Com essa provável legislação, em especial, com os superpoderes atribuídos à CTNFito estarão dadas as possibilidades de novas misturas de venenos, não permitidos, para obtenção de registros de produtos baratos, escondendo os motivos de seu abandono nas formulações anteriores;
Ante o exposto, e temerosos com o futuro imediato do Brasil, também neste tema, especialmente tendo em conta as circunstâncias políticas atuais no Brasil de um governo provisório alçado ao poder apartir de processo ainda em discussão e não finalizado, devemos construir o dialogo e a contribuição à sociedade brasileira e ao invés de flexibilizar, desregrar e desregulamentar devemos estimular e lutar por uma legislação que possa estimular a conformidade, aos padrões propugnados pela FAO e OMS, das condutas internas do país na matéria.
Ademais, tendo em vista que o Brasil é um dos principais exportadores de alimentos do mundo, esse grande afrouxamento da legislação brasileira pertinente aos agrotóxicos tange também à segurança de centenas de milhões de consumidores em todo o mundo.
Assim, objetivamente, propomos ao CONFEA:
a) Considerando que o objetivo da Convenção antes referida é o de “...promover a responsabilidade compartilhada e esforços cooperativos entre as Partes...”, seria válido e oportuno que o CONFEA peticione aos presidentes da Câmara e do Senado, bem assim, ao Presidente da República, no sentido de formalizar a expectativa pela modernização das legislações nacionais sobre os agrotóxicos, sem ferir os princípios e deixar o País em risco com os atuais PLs;
b) Propor a realização de evento sobre o tema com os especialistas mundiais e representantes do governo brasileiro, instituições de pesquisa e sociedade civil;
c) Iniciativa de grande relevância seria uma espécie de auditoria, dos resíduos de contaminantes e de agrotóxicos nos produtos que integram a dieta básica da população brasileira, vis a vis os padrões estipulados internacionalmente pelo Codex Alimentarius. O Comitê do Codex Alimentarius do Brasil (CCAB) tem sido historicamente omisso no zelo pela qualidade dos alimentos em nosso país. Não é à toa que mesmo tendo entre as suas atribuições a elaboração e atualização da legislação e regulamentação nacional de alimentos, esse Comitê assiste, silente, o processo em andamento de desmonte da legislação brasileira sobre agrotóxicos. Em suma, trata-se de um colegiado com missão de alto interesse público que, todavia, tem sido absolutamente omisso no Brasil; sem qualquer transparência e sem participação da sociedade civil.

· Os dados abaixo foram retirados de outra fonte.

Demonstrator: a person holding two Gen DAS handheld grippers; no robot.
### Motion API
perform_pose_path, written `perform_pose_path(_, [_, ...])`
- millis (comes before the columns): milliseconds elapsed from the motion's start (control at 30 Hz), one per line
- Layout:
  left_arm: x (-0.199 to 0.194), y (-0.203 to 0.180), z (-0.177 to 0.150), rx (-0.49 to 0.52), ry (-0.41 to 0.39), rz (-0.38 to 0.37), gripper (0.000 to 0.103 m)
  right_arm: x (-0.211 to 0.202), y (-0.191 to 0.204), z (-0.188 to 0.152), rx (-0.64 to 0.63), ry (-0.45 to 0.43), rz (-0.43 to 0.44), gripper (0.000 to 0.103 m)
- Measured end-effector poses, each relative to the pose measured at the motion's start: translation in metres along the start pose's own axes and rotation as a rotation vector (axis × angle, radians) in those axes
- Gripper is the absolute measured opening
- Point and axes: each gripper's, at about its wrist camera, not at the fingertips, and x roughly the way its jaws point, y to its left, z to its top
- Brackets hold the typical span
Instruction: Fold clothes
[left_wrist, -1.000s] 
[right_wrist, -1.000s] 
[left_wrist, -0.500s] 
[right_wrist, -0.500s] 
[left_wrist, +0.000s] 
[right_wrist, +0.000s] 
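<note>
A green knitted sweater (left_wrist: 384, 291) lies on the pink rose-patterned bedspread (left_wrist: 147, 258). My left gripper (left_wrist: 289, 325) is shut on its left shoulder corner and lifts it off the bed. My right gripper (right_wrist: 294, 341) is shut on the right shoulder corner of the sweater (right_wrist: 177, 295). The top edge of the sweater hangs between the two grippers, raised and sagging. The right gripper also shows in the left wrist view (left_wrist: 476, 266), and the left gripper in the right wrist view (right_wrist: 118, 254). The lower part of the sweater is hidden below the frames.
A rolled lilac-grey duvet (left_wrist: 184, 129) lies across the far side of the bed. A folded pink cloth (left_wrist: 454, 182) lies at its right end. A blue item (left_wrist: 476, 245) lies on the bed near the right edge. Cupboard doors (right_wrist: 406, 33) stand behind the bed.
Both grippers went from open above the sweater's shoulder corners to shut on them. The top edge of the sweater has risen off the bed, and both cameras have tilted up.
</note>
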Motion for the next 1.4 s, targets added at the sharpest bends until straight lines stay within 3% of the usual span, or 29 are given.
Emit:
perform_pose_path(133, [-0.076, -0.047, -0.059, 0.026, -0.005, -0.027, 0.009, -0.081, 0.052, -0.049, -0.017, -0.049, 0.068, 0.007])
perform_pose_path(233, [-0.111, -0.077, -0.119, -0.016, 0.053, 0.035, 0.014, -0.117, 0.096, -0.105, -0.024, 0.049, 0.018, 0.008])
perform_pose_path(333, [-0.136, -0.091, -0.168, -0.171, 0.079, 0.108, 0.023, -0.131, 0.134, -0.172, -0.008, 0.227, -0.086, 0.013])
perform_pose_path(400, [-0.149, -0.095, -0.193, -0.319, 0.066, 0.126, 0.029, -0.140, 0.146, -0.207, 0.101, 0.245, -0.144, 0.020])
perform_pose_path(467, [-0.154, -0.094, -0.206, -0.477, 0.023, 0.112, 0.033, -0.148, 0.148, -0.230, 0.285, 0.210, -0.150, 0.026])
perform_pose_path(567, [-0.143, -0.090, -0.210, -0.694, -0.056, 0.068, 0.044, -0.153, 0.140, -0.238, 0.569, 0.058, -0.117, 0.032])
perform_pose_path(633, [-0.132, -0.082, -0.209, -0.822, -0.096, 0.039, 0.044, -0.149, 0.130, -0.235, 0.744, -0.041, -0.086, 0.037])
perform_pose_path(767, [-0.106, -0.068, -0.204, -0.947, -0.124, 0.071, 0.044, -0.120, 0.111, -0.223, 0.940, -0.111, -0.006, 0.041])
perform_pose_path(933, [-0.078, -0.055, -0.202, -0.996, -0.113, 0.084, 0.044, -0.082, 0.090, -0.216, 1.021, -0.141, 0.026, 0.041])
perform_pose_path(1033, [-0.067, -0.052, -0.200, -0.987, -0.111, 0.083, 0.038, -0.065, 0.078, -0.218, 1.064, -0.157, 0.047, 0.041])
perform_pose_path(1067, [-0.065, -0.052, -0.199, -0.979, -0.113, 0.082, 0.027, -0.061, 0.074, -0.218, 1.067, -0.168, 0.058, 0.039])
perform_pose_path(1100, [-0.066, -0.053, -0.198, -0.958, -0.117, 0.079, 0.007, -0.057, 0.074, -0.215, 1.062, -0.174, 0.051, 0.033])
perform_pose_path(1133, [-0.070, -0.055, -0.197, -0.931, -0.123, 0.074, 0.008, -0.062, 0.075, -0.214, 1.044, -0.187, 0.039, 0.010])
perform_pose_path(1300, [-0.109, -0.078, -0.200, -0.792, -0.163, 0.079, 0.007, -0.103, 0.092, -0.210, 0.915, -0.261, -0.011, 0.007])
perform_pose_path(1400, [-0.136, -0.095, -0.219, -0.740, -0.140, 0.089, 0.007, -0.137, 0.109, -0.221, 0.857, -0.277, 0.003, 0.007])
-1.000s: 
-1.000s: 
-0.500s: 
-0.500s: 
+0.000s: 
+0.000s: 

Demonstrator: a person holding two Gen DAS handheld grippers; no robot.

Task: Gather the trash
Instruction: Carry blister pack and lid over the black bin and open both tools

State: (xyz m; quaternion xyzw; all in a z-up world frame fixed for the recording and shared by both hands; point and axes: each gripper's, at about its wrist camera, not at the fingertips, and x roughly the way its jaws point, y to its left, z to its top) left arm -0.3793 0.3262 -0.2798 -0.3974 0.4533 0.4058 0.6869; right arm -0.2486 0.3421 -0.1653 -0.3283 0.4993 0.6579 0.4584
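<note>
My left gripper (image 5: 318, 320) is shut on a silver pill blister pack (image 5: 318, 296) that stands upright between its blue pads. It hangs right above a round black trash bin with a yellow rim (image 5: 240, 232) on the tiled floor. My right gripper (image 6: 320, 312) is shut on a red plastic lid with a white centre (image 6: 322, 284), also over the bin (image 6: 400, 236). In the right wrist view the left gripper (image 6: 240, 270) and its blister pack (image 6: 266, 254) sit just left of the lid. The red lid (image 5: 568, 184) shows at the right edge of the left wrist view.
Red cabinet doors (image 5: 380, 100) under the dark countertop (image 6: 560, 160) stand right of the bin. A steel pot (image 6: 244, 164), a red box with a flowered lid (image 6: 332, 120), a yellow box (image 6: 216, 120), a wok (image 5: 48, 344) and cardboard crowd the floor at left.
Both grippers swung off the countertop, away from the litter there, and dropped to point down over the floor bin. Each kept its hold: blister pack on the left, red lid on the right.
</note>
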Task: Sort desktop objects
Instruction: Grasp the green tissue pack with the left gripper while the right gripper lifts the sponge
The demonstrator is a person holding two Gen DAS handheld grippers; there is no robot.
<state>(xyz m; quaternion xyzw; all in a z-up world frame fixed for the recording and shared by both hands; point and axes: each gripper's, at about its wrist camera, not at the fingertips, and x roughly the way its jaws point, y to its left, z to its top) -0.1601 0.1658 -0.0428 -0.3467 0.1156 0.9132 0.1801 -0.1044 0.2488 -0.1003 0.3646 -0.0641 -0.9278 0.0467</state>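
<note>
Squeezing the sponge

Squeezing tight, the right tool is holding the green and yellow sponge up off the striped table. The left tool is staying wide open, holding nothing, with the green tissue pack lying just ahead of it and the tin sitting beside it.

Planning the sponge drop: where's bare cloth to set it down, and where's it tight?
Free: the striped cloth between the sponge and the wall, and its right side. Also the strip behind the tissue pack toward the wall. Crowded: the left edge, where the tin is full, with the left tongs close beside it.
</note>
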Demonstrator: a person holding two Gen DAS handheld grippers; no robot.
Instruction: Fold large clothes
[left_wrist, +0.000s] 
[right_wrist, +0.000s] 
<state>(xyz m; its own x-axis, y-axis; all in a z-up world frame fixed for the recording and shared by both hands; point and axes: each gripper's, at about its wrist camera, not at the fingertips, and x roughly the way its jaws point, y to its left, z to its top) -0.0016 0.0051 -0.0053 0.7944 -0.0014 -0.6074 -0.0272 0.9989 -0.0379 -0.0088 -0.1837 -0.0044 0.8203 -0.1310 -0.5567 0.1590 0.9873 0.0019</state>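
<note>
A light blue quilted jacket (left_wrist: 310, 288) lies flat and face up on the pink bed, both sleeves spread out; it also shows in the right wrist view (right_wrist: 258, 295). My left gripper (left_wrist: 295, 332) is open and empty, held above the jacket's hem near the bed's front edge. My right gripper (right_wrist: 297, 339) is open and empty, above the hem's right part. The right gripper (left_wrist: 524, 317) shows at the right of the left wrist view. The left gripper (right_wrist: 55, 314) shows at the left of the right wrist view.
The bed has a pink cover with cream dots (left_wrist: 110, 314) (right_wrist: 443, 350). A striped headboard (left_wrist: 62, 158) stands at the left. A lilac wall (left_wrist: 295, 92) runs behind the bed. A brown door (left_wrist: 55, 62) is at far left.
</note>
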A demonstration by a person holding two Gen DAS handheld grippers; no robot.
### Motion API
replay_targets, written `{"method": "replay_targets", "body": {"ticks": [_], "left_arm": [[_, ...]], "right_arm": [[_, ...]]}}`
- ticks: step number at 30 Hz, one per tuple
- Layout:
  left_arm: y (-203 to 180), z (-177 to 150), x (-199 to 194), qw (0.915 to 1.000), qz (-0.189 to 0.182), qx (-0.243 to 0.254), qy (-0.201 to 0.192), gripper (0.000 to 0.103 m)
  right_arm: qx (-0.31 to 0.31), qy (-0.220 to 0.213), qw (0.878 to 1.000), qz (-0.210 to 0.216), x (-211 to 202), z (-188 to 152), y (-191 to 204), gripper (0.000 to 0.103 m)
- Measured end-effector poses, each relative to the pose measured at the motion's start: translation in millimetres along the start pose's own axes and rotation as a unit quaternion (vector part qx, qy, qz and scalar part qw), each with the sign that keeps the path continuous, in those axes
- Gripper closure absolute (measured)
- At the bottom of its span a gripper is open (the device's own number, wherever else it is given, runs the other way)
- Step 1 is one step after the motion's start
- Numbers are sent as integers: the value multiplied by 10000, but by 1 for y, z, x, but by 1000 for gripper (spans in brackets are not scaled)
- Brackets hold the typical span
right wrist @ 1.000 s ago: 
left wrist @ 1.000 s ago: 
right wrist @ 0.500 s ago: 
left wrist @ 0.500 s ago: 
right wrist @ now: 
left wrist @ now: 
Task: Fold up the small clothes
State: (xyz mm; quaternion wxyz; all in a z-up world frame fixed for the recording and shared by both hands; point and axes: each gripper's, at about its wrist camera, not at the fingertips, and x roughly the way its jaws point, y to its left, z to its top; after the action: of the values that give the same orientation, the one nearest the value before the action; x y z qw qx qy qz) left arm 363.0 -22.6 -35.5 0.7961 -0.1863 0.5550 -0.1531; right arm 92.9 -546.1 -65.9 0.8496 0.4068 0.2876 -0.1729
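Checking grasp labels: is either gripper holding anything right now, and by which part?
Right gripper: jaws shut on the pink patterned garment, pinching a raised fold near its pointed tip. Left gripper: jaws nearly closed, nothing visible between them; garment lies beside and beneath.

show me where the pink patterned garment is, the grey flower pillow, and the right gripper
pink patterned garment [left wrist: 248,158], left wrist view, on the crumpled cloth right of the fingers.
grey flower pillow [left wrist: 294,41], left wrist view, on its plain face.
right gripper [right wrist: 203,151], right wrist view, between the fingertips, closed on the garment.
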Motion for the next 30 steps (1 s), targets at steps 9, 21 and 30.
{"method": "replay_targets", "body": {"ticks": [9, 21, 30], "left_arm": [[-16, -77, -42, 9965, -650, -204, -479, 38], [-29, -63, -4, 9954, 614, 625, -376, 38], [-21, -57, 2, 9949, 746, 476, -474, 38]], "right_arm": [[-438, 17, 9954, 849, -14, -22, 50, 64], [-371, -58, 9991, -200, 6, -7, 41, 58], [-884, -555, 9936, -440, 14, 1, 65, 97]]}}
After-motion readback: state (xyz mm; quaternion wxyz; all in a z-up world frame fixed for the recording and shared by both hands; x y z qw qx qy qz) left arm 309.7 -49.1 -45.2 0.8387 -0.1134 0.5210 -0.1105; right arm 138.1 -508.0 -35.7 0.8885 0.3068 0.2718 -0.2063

Afinal, alem de afetar a sociedade como um todo a aprovação dos PLs como estão caminhando, levara a uma insegurança geral e corroborará para o desmonte de categorias profissionais apartir da flexibilização de normas que podem levar a extinção da exigência de Receituários Agronômicos e obrigatoriedade de responsáveis técnicos em seu manejo e uso.
Neste sentido devemos perquirir e ir a fundo neste debate, buscando ao final não inquinar a imagem dos profissionais e de todo o sistema frente a sociedade brasileira.


*Presidente da Associação de Engenheiros Agrônomos do DF – Vice-Presidente Centro –Oeste da Confederação das Federações de Associações de Engenheiros Agronomos do Brasil - CONFAEAB - Coordenador da CEAGRO-DF - Texto alterado apartir de documento enviado a FAO pela ABRA no qual a Associação de Engenheiros Agrônomos do DF é signatário.